How to win in Web Framework Benchmarks

Two years ago I’ve started my journey to explore Virtual DOM and wrote kivi library. This library is using key ideas from React, but has completely different implementation. The primary goal for this library was to show the best numbers in benchmarks. I wouldn’t recommend to use kivi for anything except benchmarks, and I hope nobody is using it.

Almost all implementations that have the best results in benchmarks are using the same ideas that was originally implemented in kivi and Bobril.

Virtual DOM is probably not the best possible way to win benchmarks, but it is the easiest way. And maybe because of Virtual DOM simplicity we still haven’t seen other architectures with good results in benchmarks. It is way much easier to optimize Virtual DOM for benchmarks than other implementations with a much more complicated architectures.

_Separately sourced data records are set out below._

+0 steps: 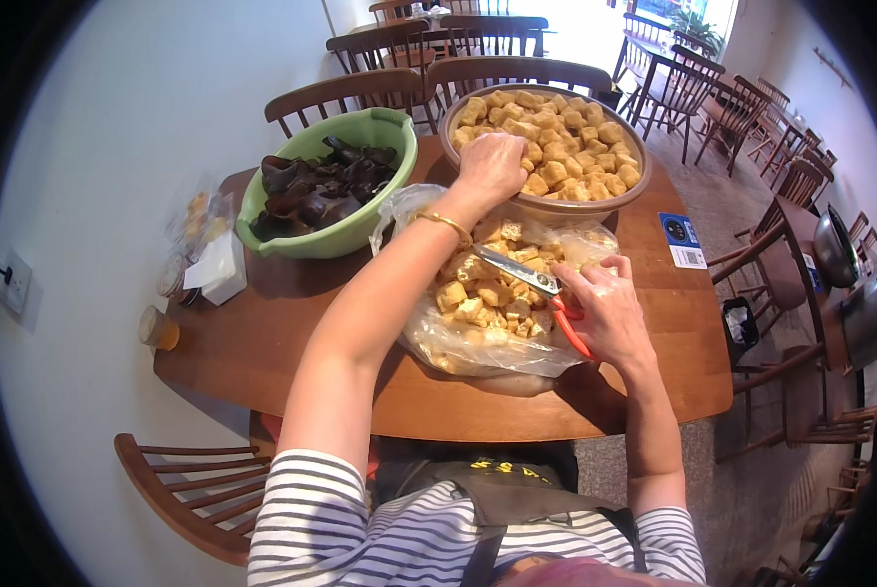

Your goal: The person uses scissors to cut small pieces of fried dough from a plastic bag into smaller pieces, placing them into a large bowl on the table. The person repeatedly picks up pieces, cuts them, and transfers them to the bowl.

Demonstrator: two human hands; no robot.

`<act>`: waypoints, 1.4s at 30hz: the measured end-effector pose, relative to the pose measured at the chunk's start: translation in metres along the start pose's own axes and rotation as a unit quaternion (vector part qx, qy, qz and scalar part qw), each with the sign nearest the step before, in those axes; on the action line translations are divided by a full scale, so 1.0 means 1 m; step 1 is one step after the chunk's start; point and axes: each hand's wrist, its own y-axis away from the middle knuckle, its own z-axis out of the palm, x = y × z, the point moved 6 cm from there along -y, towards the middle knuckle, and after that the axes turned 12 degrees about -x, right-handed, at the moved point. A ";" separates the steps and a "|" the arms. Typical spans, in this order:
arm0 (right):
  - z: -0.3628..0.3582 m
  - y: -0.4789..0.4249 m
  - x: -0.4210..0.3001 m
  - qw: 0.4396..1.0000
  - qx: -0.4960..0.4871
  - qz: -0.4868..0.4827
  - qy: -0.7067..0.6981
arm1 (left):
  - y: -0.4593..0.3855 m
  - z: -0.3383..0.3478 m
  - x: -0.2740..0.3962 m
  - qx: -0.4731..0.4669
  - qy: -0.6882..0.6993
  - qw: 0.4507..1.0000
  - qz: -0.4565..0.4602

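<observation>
My left hand (pixel 491 167) reaches over the near left rim of a large round basin (pixel 642 183) heaped with golden fried tofu puffs (pixel 556 172). Its fingertips are among the puffs, and whether they grip one is hidden. A yellow bangle (pixel 445 224) circles that wrist. My right hand (pixel 603 304) holds scissors (pixel 515 270) by their red handles, blades pointing up and left. Beneath the scissors lies a clear plastic bag (pixel 497 359) with cut tofu pieces (pixel 493 293) in it, close in front of the basin.
A green plastic basin (pixel 321 246) of dark wood ear mushrooms stands at the left of the wooden table (pixel 299 315). Left of it are a tissue pack (pixel 222 271), a plastic bag (pixel 200 216) and a cup (pixel 159 328). A printed card (pixel 682 240) lies at right. Chairs (pixel 343 92) stand around.
</observation>
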 end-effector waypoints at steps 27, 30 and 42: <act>-0.014 -0.004 -0.003 0.997 0.072 0.026 -0.026 | 0.172 0.034 -0.019 0.007 0.878 0.479 0.015; -0.013 -0.006 -0.004 0.997 0.071 0.025 -0.030 | 0.171 0.036 -0.021 0.005 0.872 0.490 0.017; -0.010 -0.005 -0.005 0.997 0.059 0.024 -0.035 | 0.170 0.040 -0.018 -0.022 0.889 0.455 0.043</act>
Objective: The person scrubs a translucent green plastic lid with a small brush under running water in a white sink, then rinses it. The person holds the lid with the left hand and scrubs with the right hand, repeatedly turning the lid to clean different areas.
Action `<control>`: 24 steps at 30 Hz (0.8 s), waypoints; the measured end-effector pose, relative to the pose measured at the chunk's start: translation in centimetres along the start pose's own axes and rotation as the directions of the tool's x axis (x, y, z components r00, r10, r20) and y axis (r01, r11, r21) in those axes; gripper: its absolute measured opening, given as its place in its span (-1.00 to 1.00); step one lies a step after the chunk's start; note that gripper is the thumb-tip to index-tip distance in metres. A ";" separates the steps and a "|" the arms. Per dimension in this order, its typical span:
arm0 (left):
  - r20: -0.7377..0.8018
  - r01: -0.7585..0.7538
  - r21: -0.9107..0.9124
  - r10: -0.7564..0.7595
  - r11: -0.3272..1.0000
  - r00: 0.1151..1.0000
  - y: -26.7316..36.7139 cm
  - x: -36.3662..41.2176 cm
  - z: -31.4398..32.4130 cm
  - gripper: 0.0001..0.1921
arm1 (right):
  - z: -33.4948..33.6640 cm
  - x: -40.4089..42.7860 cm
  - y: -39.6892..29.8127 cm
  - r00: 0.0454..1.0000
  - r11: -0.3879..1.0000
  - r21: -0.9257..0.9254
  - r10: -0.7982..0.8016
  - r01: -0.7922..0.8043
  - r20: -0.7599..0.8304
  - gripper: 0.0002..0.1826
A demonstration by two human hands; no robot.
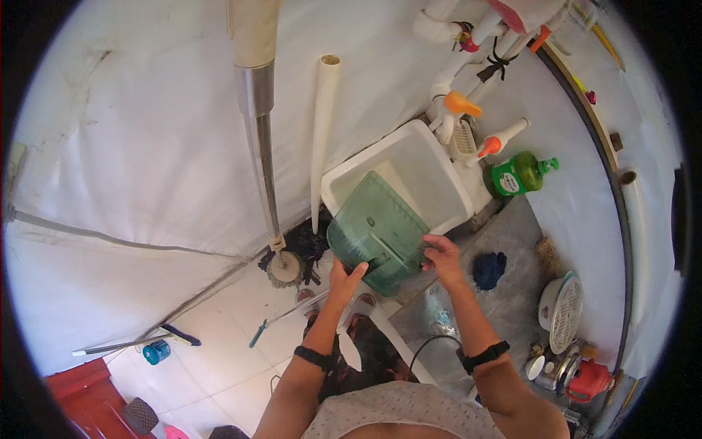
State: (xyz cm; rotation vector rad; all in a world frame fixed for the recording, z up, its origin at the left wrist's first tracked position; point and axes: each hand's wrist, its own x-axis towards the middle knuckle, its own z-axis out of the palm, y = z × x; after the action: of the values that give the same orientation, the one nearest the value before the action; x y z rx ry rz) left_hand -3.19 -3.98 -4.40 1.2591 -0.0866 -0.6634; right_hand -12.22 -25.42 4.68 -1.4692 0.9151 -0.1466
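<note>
A translucent green plastic dustpan point(367, 225), with teeth along one edge, is held over the near left corner of a white ceramic sink point(455, 170). My left hand point(346, 277) grips its lower left side, the thumb on top near the dark handle opening. At its right corner, my right hand point(440, 260) touches the edge with bent fingers; whether it grips there cannot be told. The pan's far corner overlaps the basin.
A mop point(285, 269) leans left of the sink beside a white pipe point(325, 126). Right of the basin stands a green pump bottle point(514, 174). A grey counter point(504, 307) bears a dark blue cloth point(489, 270), a white colander point(567, 313) and a red kettle point(591, 380). A broom point(181, 335) lies lower left.
</note>
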 end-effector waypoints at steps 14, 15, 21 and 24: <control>0.138 0.393 -0.237 -0.370 0.888 0.919 8.2 -3.9 -0.5 -0.22 | -0.5 -3.5 -2.4 0.973 0.992 0.120 -0.050 0.023 0.226 -0.64; 0.166 0.354 -0.220 -0.323 0.909 0.932 8.5 -4.1 -0.4 -0.22 | -0.6 -3.6 -2.4 0.978 0.993 0.116 -0.040 0.016 0.205 -0.66; 0.228 0.313 -0.111 -0.282 0.943 0.932 10.1 -5.5 -1.1 -0.12 | -1.4 -4.2 -2.9 0.975 0.963 0.268 -0.037 -0.024 0.219 -0.78; 0.209 0.209 -0.064 -0.191 0.976 0.959 10.4 -6.2 -0.9 -0.14 | -1.2 -4.3 -5.2 0.984 0.906 0.421 -0.035 -0.042 0.175 -0.75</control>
State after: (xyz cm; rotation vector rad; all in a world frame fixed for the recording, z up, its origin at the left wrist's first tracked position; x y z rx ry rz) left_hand -3.53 1.51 6.47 1.1241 -0.0978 -0.9608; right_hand -13.54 -24.60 11.36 -1.0557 0.6861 -0.1941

In this article I’ll try to explain the most interesting tricks and optimizations that are used in different libraries to get the best score in benchmarks.


vdom-benchmark

Lets start from one of the worst benchmarks. I wrote this benchmark when I’ve started to work on my own Virtual DOM implementation.

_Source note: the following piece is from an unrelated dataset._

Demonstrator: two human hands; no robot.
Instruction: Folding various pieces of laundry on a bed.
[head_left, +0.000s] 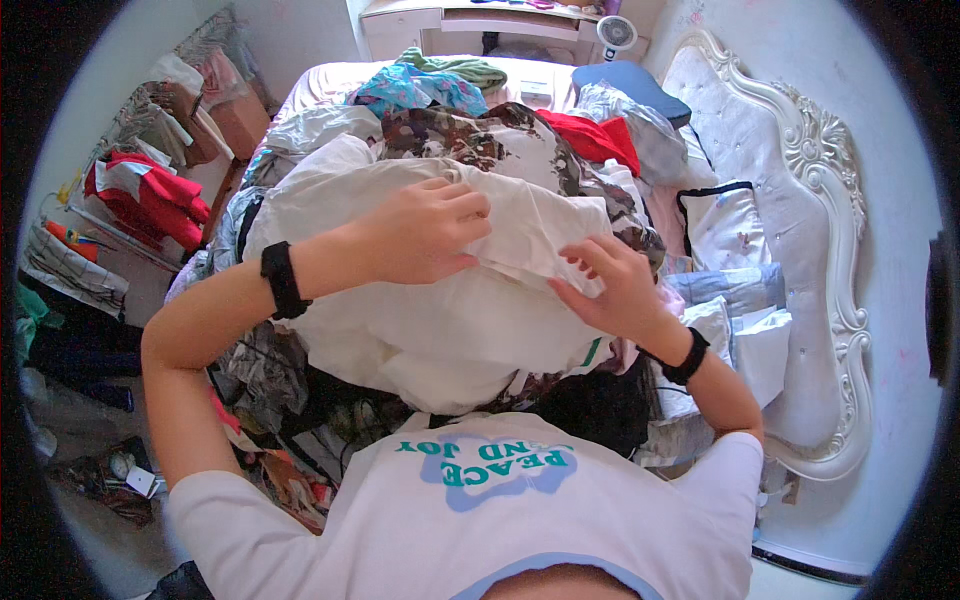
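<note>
A white garment (450, 322) is spread over a heap of clothes in front of me. My left hand (427, 229) lies over its upper part, palm down, fingers bent and thumb apart from them. What is under that palm is hidden. Close to a folded edge of the same cloth is my right hand (611, 285), its fingers half curled and spread from the thumb. Beneath and behind the white cloth shows a brown-and-white camouflage-patterned fabric (465, 139). Both wrists wear black bands.
Behind the heap lie a blue floral cloth (416, 88), a red cloth (592, 139) and a blue pillow (630, 88) on the bed. A tufted headboard (750, 150) with carved frame stands at right. Clothes racks (112, 135) line the left. A white fan (616, 34) is at the back.
</note>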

There are many test cases in this benchmark, but I’ll try to explain test cases that has the most noticeable differences between libraries.

React, kivi and Inferno results will be enough to show the difference. Almost all other libraries have results that either similar to React, or similar to kivi. It mostly depends on their architecture. It is either some kind of two-pass diff/patch with immutable tree, or one-pass syncing with mutable tree.

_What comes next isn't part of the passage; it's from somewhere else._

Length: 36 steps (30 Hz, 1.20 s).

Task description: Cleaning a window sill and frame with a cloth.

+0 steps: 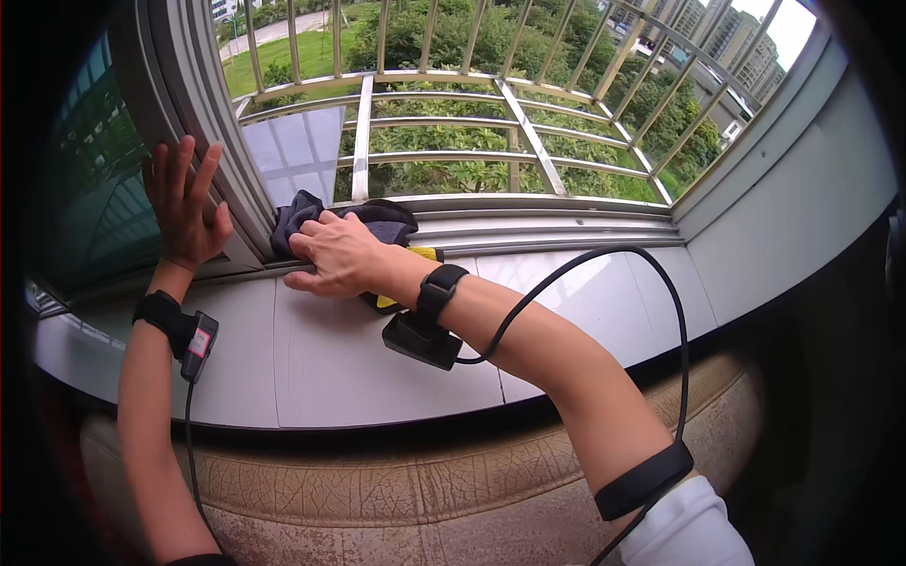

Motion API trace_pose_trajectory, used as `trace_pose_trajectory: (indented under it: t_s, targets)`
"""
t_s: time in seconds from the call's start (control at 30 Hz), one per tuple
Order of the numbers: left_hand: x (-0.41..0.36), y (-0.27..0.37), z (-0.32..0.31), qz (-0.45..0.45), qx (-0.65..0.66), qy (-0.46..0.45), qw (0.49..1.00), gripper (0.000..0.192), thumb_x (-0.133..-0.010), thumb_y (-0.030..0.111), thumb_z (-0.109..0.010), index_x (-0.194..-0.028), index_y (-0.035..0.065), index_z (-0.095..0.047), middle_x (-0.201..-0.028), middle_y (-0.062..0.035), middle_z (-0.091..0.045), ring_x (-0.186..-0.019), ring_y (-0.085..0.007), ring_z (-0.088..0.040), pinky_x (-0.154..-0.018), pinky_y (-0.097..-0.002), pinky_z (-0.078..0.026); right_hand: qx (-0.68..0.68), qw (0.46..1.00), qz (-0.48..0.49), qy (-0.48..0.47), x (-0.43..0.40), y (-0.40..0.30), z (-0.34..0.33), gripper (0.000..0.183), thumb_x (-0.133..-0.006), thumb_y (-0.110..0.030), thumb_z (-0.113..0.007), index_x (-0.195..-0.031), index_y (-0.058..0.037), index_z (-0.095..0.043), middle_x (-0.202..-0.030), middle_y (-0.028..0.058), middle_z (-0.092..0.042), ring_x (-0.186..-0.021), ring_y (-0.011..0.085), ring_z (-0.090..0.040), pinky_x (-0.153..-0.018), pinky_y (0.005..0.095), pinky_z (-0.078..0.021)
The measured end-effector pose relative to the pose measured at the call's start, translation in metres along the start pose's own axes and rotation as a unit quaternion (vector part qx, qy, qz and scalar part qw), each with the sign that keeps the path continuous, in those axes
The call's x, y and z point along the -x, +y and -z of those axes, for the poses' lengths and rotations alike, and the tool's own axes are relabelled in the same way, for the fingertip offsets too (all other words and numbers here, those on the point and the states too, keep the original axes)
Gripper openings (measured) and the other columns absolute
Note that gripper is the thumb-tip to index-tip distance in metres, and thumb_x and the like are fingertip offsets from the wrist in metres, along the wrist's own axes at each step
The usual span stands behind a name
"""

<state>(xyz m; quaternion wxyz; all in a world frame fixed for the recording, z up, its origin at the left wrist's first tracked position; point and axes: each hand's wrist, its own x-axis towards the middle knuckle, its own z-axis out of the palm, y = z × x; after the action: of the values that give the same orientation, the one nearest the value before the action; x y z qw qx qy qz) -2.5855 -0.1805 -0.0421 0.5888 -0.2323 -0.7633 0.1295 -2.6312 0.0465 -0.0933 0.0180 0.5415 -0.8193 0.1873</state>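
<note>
My right hand (pixel 338 253) presses on a dark grey cloth (pixel 382 216) with yellow on its underside. The cloth is bunched over the window track (pixel 538 226), against the corner where the track meets the sliding window's frame (pixel 219 134). Part of it hangs over the inner edge onto the white tiled sill (pixel 340 354). My left hand (pixel 185 205) lies with fingers spread against the frame of the sliding sash, holding nothing. Both wrists carry black straps with small dark devices and cables.
Beyond the opening stands a metal security grille (pixel 439 156), with a pale sheet (pixel 297 152) lying on its bars at left. A cracked brown leather backrest (pixel 340 488) runs along below the sill. A black cable (pixel 658 283) loops from my right wrist across the sill.
</note>
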Motion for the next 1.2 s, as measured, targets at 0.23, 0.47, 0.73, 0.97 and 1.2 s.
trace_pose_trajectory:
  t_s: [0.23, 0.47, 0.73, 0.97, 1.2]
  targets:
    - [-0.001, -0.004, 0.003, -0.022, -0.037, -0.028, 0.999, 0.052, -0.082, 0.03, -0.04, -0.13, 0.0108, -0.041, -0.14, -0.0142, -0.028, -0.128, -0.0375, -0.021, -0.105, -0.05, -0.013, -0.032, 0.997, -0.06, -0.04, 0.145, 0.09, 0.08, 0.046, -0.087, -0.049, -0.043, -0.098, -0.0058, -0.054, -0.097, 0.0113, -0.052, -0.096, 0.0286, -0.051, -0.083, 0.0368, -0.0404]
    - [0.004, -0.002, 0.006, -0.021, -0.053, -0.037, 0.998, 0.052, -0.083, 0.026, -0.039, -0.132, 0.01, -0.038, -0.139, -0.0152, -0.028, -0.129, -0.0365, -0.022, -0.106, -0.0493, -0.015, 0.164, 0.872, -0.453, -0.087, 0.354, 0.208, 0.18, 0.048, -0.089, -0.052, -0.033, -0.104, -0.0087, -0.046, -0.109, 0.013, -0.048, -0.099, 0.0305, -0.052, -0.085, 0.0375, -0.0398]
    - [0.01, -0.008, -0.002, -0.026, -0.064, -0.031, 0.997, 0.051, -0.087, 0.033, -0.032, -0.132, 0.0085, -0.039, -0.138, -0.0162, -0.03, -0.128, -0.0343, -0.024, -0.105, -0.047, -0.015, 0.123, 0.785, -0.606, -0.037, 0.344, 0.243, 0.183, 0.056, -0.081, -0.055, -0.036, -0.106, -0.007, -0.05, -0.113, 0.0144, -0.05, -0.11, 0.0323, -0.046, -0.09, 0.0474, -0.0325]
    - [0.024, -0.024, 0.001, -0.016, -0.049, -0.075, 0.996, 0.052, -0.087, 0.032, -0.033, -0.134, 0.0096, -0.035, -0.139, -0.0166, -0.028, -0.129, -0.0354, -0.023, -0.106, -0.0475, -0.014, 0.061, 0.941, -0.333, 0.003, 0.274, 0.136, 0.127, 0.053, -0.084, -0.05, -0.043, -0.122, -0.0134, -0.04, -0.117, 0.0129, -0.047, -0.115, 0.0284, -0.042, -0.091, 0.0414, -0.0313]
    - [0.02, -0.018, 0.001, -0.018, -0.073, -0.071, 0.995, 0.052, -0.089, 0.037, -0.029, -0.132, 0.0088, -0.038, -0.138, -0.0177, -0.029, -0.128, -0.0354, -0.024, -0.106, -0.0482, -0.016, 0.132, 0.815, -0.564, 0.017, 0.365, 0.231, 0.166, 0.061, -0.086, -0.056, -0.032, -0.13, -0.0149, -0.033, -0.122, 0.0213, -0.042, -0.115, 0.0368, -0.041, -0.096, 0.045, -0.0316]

React in general doesn’t show any impressive results, but if we will take into account the time that browser is spending on recalc style, reflow, painting and composition, instead of just javascript execution time, the difference will be significantly smaller.

Lets start with render() use cases:

Inferno is significantly faster than all other implementations, but it is not because it is somehow creates DOM nodes and insert them way much faster than other implementations. It is because it is using an optimization that recycles DOM nodes. And it is not a simple object pool, when it removes nodes that has a key property, it will place them into a dictionary using the same key property. And when benchmark performs the second iteration, Inferno can find existing node with exactly the same key from the pool and insert it back, so it doesn’t need to update anything, all virtual nodes will have the same values.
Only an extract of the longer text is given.